Optical-Scanning Isotropic-Resolution Imaging System – OSIRIS

Grâce à ses propriétés uniques dans le domaine de l'imagerie de spécimen vivants, en 3-D et sur de longues périodes, le microscope
optique en transmission est un instrument de choix pour les biologistes. Ainsi, durant ces dernières années, des efforts
considérables ont été réalisés afin d'inventer de nouvelles techniques permettant notamment l'amélioration de la résolution et de la vitesse
d'acquisition. Une limitation essentielle de la microscopie optique en transmission tient au fait que la résolution de l'instrument n'est
pas isotrope, ce qui limite la qualité des images obtenues pour de petits spécimens 3-D.

De nombreuses approches ont été proposées afin d'obtenir une résolution isotrope. Parmi celles-ci, on trouvera la microscopie STED
ou l'illumination 3-D structurée, et certaines sont déjà disponibles dans le commerce. Cependant, si les configurations actuellement
disponibles offrent une meilleure résolution en 2-D (STED, PALM/STORM) ou en 3-D (illumination structurée), aucune ne propose une résolution
à la fois améliorée et isotrope.

En effet il n'existe pas encore de version commerciale du STED 3-D, et les techniques d'illumination structurée ou de PALM/STORM, même si
elles proposent des résolutions inégalées, exigent de s'encombrer d'un montage à double objectif afin de fournir une résolution isotrope.

Pour les spécimens ne nécessitant pas une imagerie d'une résolution de l'ordre de la dizaine de nanomètres (comme dans les cas du STED ou du
PALM/STORM) et pour lesquels l'isotropie de la résolution est importante, nous proposons d'étudier une approche alternative qui
consiste à combiner une micromanipulation du spécimen et des traitements d'images adaptés, délivrant une résolution isotrope 3-D
inférieure à la centaine de nanomètres.

Cette technique peut-être appliquée à la microscopie en fluorescence ou à la microscopie tomographique diffractive, une approche développée
récemment et qui produit une imagerie 3-D de spécimens non marqués. Les méthodes proposées pourraient s'appliquer facilement à des spécimens libres comme des cellules sanguines, pollens, diatomées ou radiolaires, de petits organismes comme c-elegans ; ou des objets artificiels comme des micro-aiguilles, fibres optiques microstructurées, microbilles de calibration, microgouttelettes, microcristaux, micro et nanofibres, particules résiduelles de combustion, et tout les micro- ou nano- objets, transparents ou fluorescents artificiels.

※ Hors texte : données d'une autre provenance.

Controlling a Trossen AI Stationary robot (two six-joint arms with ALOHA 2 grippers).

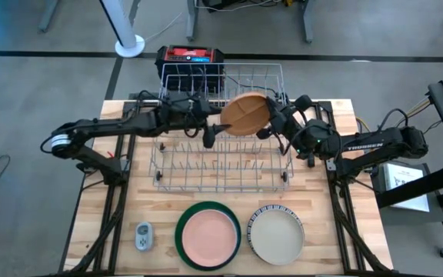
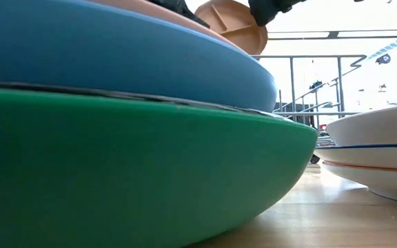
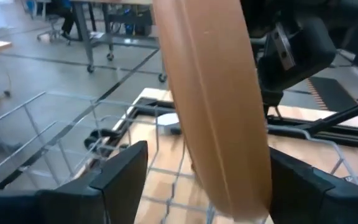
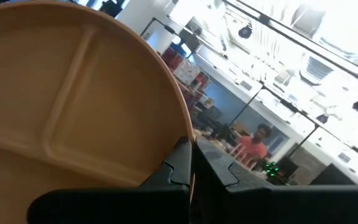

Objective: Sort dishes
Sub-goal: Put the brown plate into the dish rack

La technique proposée associe la rotation du spécimen avec des algorithmes de reconstruction spécifiques afin de combiner des vues
multiples du même objet dans une image à résolution isotrope augmentée. Le but est d'obtenir une résolution isotrope de l'ordre de
100 nm en 3-D par un procédé de synthèse d'ouverture: ce dernier utilise une lumière cohérente dans le cas des spécimens transparents
et une déconvolution multinoyaux dans le cas des spécimens fluorescents. Le dispositif de rotation de spécimen étant commun aux
deux modes d'imagerie, la formation d'images multimodales sous le même microscope sera donc réalisable avec le dispositif proposé.